Kozinski’s questions aren’t going away
The feds’, in their anti-terror fervor after 9/11, whipped up some prying questions for JPL scientists to answer if they wanted to keep their jobs. The U.S. Ninth Circuit Court of Appeals is right in siding with the workers and their privacy, but it would be better if they hadn’t short-circuited debate.
Earlier this month, the appeal court’s 27 judges refused to take the issue out of the hands of three judges and grant the Department of Justice’s request for an 11-member panel to review the matter. Expect this case to go to the U.S. Supreme Court, with the blessings of dissenting Chief Judge Alex Kozinski and three of his colleagues. They wanted the broader hearing by the Ninth Circuit.
Big cases with broad implications for the conduct of government should not be made a tiny group, without a full hearing and discussion.
Whatever your views, it’s refreshing to read Kozinski’s dissent. The case began In 2007, when senior scientist Robert W. Nelson and 27 others, including scientists, engineers and administrative support staff, objected to a highly intrusive background check imposed as a condition of their continued employment at JPL. Unless the Obama administration sides with privacy advocates, it’s likely the case will go to the Supremes.
Kozinski would like to see the high court address this question: “Is there a constitutional right to informational privacy?”
“Does being asked to disclose information one would prefer to keep private, in order to keep a government job to which one has no particular entitlement, amount to a constitutional violation? If the answer is yes, then the government commits all manner of constitutional violations on tax returns, government contract bids, loan qualification forms, and thousands of job applications that are routinely filled out every day.”
Kozinski seems unbothered by government investigators canvassing the neighborhood in pursuit of information about an employee’s relationships and sex life.
“Does one really have a free-standing constitutional right to withhold from the government information that others in the community are aware of? I don’t think so. How then can it be constitutionally impermissible for the government to ask a subject’s friends, family and neighbors what they know about him? Surely there’s no constitutional right to have the state be the last one to know?”
So long as the snooping isn’t high-tech, Kozinski doesn’t seem to have much trouble with it.
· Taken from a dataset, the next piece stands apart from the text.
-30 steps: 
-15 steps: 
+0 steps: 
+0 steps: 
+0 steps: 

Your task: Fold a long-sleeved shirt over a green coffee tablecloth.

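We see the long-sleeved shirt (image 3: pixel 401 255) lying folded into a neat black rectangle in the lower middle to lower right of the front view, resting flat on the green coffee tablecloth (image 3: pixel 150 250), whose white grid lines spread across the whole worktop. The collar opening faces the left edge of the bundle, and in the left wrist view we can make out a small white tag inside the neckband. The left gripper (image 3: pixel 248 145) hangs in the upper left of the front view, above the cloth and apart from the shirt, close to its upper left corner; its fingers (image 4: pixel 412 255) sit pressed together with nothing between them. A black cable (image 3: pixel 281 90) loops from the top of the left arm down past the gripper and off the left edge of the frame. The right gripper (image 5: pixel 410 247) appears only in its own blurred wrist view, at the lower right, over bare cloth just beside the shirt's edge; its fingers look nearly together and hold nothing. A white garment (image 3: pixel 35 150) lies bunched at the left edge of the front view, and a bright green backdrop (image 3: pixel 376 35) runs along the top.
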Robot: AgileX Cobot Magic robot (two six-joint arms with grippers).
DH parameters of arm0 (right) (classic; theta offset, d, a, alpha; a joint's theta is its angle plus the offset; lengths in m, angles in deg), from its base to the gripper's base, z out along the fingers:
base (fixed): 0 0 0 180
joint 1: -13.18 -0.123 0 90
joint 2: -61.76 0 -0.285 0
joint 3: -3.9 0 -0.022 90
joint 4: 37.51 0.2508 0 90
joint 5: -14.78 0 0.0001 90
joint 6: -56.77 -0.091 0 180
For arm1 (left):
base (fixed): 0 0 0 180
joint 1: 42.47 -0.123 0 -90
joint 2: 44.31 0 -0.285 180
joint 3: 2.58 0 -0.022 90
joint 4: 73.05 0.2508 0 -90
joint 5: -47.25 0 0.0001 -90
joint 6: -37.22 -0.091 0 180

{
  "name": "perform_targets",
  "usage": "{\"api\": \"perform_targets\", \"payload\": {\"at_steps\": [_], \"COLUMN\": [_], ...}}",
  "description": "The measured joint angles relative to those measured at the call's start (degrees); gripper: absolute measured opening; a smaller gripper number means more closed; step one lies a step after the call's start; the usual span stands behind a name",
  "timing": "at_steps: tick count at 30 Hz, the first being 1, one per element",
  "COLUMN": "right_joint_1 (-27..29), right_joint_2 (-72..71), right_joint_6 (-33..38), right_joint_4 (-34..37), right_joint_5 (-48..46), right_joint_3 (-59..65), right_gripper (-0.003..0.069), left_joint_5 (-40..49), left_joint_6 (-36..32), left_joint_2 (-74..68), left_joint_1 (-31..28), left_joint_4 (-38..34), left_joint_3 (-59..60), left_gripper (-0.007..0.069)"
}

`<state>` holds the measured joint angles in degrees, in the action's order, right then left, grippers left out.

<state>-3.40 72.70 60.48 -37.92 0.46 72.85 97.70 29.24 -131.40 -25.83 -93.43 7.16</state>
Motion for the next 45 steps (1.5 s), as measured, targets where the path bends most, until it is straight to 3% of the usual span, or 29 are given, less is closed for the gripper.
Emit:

While I can think of many reasons to worry when the government seeks to uncover private information using the special powers that private entities lack, it’s far less obvious why it should be hamstrung in ensuring the security and integrity of its operations in ways that private employers are not. The delicate knowledge handled by thousands of federal employees seems as worthy of protection as the formula for Coca-Cola.”